Ok try this Rightclick on MyComputer>Manage>DiskManagement
See there u can locate ur HDD
These will help u
How to delete GPT Protective Partition | Paul Gu|blog
gpt partition vs mbr partition - General-Storage - Storage

BTW with whose idea did ur convert ur Disk to GPT


----------



## phil2097 (Jul 17, 2011)

well the first thing i did after getting the hard drive was to initialize it from disk management btw, i am using win7 64bit, then i tried creating partitions. That's when the drive disappeared. its the 2tb WD caviar green which has variable RPM speed ranging from 5400-7200 i guess... intelli-speed or something its called. i searched for a few common problems with similar drives and its also mentioned that windows doesn't get enough time to recognize the disk at book up due to which its not coming up in windows. so i requested a hot fix from microsoft but sadly it couldn't get installed.

the only way i can locate the hdd now is to manually remove the sata cable and re-attach it and hit search for new devices in the device manager. its been 5days since i bought it and its really frustrating.

regarding GPT conversion i was trying everything out!!!... tried it from command prompt using diskpart, removed my old 1tb and even tried installing windows7 on the 2tb disk!!! which didn't work as the drive disappeared midway, and sometimes was not even detected...

so finally the real question is "is the hdd faulty???"" 


if u have any advice it will surely help!!


----------



## mithun_mrg (Jul 18, 2011)

Mbr partition suppotrs upto 2TB size
One last thing try changing the power & sata cable with the 1TB HDD one else
I think u should RMA ur Drive from here u can do it
WD Support / Warranty Services / End User / Product Replacement for End Users


----------



## phil2097 (Jul 18, 2011)

well im seriously thinking of RMA now...man its such a waste of time....sending and waiting......so MBR supports Upto 2tb? so is that for just 1 Hard disk or in total ?? think i will call up WD customer service first.....and lets see what happens....other than that ...any steps i missed????


----------



## mitraark (Jul 18, 2011)

I used MBR Partition for both my 2 TB drives. 

i use a CX400 so PSU is fine i gueess. EArlier my 1 TB used to give problems in Frontech 500W.

If possible can you try the 2 TB in another computer ?


----------



## mithun_mrg (Jul 18, 2011)

phil2097 said:


> MBR supports Upto 2tb? so is that for just 1 Hard disk or in total ??

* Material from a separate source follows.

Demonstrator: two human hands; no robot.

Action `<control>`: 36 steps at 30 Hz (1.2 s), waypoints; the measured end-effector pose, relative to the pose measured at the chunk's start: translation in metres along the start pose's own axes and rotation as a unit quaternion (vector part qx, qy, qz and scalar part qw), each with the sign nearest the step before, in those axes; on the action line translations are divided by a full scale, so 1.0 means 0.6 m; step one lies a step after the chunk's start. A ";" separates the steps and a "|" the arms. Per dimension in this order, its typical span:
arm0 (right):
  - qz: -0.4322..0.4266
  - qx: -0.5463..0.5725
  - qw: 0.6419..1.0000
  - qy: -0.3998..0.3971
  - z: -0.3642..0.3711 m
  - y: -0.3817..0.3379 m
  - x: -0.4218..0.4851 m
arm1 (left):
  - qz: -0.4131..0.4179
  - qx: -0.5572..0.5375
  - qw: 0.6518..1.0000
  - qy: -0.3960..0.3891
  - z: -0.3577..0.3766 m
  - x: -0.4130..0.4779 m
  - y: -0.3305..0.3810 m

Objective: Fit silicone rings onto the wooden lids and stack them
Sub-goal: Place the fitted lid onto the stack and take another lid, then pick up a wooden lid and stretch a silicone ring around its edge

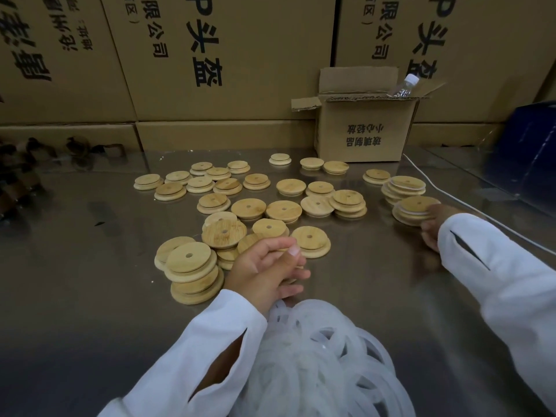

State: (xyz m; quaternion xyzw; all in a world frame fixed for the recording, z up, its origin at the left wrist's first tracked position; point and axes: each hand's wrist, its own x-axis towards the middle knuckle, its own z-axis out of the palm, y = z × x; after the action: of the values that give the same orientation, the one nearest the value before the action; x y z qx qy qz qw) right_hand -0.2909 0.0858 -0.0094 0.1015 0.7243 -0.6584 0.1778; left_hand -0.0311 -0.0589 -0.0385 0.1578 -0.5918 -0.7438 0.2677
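Several round wooden lids [249,208] with centre holes lie scattered over the steel table [90,281]. My left hand [266,267] is in the middle, its fingers curled around a wooden lid that is mostly hidden under them. At the right, my right hand [434,224] grips the side of a ringed lid [416,207] lying on top of a short stack. A second stack of ringed lids [404,188] stands just behind it. A heap of white silicone rings [319,356] fills the near foreground between my sleeves.
A small open cardboard box [361,127] holding a plastic bottle [404,85] stands at the back right. Large cartons [210,70] wall off the far side. A white cable [451,195] runs along the right. Dark blurred objects [18,182] sit at the left edge.
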 end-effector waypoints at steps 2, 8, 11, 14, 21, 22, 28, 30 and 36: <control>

Its the partition size not the HDD size best of luck for the RMA


----------



## phil2097 (Aug 19, 2011)

did my RMA on the 14th july for my wd20ears 3gbps drive, courier picked up on the 26th july, replacement sent through AFL on the 28th july, AFL lost my shipment sometime in the week, followed up with numerous calls with no real answer, escalated my RMA procedings to the floor manager, the bugger shipped a WD20EURS which is a GP-AV drive for continous video recording optimised on the 12th august, and informed me the same, i gave him a piece of my mind, call transfered to ops manager at my request. now they sent me a WD30ezrs 6gbps drive received it on the 17th august to make me happy,  and yes i am!!!


----------



## Skud (Aug 19, 2011)

Well, i have done my RMA today of the same drive that you had, and feeling a bit anxious after reading your experience. Pickup date is 25th of this month. Hope everything would be fine with me.

And congrats for the free 1tb space, it's working alright I guess.


----------



## mithun_mrg (Aug 20, 2011)

phil2097 said:


> did my RMA on the 14th july for my wd20ears 3gbps drive, courier picked up on the 26th july, replacement sent through AFL on the 28th july, AFL lost my shipment sometime in the week, followed up with numerous calls with no real answer, escalated my RMA procedings to the floor manager, the bugger shipped a WD20EURS which is a GP-AV drive for continous video recording optimised on the 12th august, and informed me the same, i gave him a piece of my mind, call transfered to ops manager at my request. now they sent me a WD30ezrs 6gbps drive received it on the 17th august to make me happy,  and yes i am!!!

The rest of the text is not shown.